▶ TASK:
In the listing below, the answer starts at the line that has "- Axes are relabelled" and stops after the line that has "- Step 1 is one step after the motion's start"; please repeat that part exactly and nothing more.

▶ PROVIDED ENTRIES:
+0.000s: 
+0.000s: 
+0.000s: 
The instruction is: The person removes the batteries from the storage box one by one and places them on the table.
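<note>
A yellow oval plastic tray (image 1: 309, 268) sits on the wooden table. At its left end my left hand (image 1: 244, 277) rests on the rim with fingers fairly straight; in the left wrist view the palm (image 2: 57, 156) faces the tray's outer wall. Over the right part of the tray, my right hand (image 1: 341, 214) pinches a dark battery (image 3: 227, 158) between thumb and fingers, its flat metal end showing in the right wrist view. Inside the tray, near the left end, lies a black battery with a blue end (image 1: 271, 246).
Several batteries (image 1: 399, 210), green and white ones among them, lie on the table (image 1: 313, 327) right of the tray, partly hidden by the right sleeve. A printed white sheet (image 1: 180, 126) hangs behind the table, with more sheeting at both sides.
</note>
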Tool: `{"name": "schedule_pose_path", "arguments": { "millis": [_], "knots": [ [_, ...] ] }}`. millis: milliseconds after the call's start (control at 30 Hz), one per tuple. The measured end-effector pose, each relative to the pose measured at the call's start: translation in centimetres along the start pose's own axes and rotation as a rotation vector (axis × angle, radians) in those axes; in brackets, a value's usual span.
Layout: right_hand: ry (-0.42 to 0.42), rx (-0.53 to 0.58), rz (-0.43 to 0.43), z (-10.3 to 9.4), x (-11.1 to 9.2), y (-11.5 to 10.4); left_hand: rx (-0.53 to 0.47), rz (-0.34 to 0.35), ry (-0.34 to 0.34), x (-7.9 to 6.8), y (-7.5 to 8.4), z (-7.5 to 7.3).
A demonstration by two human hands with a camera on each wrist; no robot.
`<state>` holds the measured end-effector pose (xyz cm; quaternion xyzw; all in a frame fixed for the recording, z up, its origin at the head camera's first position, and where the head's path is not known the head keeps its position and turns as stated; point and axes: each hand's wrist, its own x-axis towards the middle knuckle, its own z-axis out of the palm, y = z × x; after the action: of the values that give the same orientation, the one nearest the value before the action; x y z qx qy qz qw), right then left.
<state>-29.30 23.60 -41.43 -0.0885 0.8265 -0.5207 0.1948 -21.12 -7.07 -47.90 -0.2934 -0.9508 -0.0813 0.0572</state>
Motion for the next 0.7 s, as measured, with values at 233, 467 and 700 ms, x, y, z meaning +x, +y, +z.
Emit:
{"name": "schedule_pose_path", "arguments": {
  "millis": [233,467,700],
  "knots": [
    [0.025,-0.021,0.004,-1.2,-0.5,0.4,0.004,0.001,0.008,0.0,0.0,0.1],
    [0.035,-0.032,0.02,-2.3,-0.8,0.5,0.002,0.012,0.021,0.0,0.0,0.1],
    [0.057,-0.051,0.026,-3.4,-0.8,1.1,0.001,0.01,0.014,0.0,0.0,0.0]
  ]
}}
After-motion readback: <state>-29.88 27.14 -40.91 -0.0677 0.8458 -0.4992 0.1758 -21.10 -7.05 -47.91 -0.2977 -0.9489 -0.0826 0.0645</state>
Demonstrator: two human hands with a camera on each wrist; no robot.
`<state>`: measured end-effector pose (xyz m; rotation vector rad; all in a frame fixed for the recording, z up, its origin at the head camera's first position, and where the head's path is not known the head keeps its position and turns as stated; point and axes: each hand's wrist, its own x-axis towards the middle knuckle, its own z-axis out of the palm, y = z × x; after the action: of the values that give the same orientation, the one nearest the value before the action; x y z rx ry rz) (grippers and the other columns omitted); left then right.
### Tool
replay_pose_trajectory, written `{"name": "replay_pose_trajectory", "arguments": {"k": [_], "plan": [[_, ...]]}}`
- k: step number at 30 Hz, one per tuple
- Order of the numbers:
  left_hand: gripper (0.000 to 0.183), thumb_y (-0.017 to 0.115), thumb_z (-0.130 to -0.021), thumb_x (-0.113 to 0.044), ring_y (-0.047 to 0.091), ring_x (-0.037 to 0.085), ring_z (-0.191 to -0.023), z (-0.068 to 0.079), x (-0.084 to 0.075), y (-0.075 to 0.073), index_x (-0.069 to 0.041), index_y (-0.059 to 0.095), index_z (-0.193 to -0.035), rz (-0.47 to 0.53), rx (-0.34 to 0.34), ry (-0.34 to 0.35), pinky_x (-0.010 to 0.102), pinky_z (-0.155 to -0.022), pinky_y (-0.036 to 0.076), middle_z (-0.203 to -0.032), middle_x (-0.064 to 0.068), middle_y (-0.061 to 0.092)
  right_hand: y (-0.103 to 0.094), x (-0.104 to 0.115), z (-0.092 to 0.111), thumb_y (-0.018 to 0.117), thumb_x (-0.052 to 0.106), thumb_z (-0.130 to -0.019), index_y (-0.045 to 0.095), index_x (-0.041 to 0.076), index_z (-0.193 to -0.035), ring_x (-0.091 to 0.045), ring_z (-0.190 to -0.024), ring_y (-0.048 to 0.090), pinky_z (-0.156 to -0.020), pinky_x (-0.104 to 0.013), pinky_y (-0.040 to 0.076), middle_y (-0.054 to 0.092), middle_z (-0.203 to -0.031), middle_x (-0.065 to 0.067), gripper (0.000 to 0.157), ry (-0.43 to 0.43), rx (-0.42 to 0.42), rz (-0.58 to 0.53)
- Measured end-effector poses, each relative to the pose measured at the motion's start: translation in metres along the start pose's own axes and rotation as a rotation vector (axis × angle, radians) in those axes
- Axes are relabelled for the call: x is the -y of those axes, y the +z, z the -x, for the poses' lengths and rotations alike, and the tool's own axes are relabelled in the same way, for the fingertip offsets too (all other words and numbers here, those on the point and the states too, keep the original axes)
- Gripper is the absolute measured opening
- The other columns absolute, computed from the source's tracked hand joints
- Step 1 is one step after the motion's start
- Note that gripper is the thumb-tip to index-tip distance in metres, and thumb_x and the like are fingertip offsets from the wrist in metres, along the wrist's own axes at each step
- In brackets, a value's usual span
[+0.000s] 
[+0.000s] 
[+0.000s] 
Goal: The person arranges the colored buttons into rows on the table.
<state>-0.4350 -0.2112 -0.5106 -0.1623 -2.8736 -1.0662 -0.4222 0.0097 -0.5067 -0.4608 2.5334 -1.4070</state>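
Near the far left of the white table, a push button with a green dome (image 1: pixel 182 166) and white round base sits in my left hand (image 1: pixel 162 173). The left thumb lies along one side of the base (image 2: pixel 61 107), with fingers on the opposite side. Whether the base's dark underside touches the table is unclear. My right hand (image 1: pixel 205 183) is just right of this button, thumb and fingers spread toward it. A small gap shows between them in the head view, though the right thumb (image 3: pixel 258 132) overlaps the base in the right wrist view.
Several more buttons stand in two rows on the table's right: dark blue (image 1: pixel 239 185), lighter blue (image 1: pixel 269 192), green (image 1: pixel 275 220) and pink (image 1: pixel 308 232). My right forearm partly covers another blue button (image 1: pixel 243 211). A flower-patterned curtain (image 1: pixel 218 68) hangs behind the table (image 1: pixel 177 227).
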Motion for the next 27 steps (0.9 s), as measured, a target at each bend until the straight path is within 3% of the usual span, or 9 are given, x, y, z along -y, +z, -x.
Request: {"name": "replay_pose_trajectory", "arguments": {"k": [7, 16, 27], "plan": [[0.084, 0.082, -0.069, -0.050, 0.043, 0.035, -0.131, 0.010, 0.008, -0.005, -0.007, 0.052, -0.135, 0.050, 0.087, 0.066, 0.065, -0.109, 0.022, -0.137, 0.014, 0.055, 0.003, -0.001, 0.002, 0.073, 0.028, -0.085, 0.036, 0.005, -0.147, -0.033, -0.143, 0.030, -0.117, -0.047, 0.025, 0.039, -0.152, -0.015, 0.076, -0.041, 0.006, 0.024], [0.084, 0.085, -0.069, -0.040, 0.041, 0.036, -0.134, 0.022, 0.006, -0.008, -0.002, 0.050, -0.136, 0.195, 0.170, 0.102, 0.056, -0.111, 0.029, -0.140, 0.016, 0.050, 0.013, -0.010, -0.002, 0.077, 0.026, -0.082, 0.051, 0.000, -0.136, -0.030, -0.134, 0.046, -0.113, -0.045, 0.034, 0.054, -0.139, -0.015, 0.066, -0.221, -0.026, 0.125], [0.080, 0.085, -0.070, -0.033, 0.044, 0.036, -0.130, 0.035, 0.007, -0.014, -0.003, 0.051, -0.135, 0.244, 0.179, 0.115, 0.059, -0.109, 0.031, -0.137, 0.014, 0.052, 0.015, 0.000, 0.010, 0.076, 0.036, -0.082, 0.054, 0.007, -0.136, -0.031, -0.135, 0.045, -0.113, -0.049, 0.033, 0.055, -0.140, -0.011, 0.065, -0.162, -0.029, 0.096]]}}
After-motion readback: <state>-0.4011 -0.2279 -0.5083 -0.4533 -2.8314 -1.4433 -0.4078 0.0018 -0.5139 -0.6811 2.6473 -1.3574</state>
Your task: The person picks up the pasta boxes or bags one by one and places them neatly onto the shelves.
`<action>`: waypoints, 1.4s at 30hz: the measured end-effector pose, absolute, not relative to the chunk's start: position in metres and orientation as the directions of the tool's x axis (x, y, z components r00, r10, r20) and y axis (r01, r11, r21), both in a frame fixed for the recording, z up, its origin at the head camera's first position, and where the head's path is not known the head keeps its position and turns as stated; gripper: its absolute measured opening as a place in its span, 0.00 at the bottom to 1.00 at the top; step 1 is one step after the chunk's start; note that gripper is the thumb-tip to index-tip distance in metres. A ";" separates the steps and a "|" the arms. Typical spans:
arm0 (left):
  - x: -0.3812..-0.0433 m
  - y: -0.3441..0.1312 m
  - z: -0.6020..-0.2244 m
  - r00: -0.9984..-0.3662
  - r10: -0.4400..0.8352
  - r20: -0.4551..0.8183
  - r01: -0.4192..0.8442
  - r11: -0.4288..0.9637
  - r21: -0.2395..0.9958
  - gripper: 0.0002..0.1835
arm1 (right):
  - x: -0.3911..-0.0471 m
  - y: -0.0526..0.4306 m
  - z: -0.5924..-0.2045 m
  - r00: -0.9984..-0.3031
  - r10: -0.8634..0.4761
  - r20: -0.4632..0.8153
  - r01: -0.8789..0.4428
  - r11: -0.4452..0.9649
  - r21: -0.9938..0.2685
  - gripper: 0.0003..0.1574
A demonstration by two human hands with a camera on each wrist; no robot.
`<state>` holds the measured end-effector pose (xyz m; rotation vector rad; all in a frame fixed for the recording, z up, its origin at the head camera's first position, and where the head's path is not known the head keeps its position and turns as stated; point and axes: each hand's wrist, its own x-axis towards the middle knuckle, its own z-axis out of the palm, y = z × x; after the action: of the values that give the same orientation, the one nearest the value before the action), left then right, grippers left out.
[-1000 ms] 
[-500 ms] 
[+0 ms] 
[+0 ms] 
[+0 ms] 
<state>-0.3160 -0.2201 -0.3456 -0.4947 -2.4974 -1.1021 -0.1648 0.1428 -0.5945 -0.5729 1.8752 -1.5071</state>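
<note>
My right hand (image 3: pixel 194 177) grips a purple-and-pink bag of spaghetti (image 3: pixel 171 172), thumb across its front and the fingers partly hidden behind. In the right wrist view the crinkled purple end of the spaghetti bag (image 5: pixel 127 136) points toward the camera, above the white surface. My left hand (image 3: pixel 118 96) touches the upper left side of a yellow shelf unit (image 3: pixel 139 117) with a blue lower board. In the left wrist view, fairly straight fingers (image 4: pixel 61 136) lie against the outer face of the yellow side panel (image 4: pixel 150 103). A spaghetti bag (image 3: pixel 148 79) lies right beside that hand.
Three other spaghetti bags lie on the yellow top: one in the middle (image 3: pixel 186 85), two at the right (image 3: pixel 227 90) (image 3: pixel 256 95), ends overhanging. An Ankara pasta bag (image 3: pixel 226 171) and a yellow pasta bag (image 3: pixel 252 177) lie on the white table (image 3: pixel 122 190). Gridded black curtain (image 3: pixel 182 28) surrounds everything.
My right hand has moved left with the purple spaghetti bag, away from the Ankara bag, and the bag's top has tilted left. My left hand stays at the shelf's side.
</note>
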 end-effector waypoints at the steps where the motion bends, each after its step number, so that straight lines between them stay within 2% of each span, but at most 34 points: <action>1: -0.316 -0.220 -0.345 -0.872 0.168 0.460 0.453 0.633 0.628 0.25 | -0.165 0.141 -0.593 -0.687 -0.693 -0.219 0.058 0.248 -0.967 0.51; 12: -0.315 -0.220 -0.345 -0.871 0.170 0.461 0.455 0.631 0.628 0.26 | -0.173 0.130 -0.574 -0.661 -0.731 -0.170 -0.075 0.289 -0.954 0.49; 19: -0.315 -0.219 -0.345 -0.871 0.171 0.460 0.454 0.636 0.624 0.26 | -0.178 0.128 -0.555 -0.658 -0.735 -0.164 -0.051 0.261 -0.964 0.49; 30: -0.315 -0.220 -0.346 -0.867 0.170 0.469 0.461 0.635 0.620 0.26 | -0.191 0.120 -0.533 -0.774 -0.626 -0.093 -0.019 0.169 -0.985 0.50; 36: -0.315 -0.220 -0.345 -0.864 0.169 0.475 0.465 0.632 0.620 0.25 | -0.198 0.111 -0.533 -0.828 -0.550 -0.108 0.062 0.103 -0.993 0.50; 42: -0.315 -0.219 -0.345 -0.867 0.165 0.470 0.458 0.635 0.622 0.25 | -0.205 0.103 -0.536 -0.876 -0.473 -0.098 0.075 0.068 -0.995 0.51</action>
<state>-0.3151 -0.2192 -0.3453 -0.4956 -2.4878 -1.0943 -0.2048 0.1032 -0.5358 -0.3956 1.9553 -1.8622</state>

▶ WRITTEN RESPONSE:
- Axes are relabelled for the call: x is the -y of those axes, y the +z, z the -x, for the poses' lengths and rotations alike, and the tool's own axes are relabelled in the same way, for the fingertip offsets too (all other words and numbers here, those on the point and the states too, keep the original axes)
- Gripper is the absolute measured opening
- The other columns absolute, computed from the source's tracked hand joints
- Step 1 is one step after the motion's start

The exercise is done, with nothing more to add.